TASK GOAL: Please repeat the lines below, exactly and only, from the one that holds "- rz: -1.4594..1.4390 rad" through the one that holds "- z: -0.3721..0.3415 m".

MATERIAL PROVIDED:
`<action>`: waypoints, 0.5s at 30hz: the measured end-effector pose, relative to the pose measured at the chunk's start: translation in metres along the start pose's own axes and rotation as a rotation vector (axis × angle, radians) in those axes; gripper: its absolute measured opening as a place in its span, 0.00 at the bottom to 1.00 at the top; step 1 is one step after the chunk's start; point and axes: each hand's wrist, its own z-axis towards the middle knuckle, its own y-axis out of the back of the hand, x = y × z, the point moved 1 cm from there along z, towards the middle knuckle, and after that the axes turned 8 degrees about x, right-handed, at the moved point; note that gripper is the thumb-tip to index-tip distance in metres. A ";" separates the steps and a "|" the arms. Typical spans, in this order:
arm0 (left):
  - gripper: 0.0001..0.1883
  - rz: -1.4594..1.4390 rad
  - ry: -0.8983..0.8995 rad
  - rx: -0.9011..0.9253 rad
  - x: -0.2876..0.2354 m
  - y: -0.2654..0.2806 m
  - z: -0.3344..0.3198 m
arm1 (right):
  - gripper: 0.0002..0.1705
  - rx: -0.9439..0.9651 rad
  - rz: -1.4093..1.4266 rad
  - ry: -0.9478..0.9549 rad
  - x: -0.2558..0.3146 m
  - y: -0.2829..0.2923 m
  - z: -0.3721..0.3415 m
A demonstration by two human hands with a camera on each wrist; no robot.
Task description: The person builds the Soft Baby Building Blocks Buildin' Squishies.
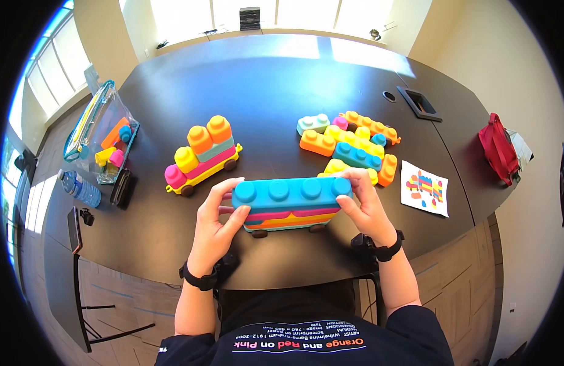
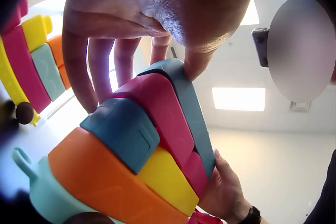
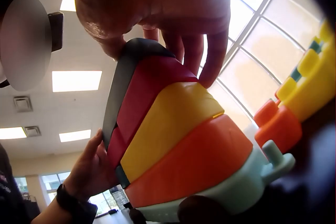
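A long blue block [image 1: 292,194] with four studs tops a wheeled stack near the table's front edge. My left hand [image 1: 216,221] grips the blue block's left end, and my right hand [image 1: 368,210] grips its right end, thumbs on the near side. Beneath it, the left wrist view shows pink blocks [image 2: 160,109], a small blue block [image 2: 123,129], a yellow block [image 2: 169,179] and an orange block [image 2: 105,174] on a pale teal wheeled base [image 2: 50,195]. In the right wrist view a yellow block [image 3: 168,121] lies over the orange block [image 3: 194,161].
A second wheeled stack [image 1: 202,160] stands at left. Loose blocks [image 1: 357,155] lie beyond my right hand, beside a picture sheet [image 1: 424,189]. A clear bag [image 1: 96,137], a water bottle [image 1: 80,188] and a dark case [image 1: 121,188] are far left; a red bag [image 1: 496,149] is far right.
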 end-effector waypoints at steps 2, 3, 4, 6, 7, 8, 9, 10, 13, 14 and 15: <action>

ANSWER TO THE EXERCISE:
  - rz: -1.4594..1.4390 rad
  - ry: -0.8983..0.8995 rad
  - rx: -0.9011..0.9253 rad
  - x: -0.2876..0.2354 m
  - y: -0.2654..0.2806 m
  - z: -0.3344..0.3198 m
arm1 (right):
  - gripper: 0.0002..0.1705
  - rx: -0.9439..0.9651 rad
  - rz: -1.4093..1.4266 rad
  - ry: -0.9478..0.9549 rad
  - x: -0.2558..0.3146 m
  - y: -0.2829..0.2923 m
  - z: -0.3721..0.3415 m

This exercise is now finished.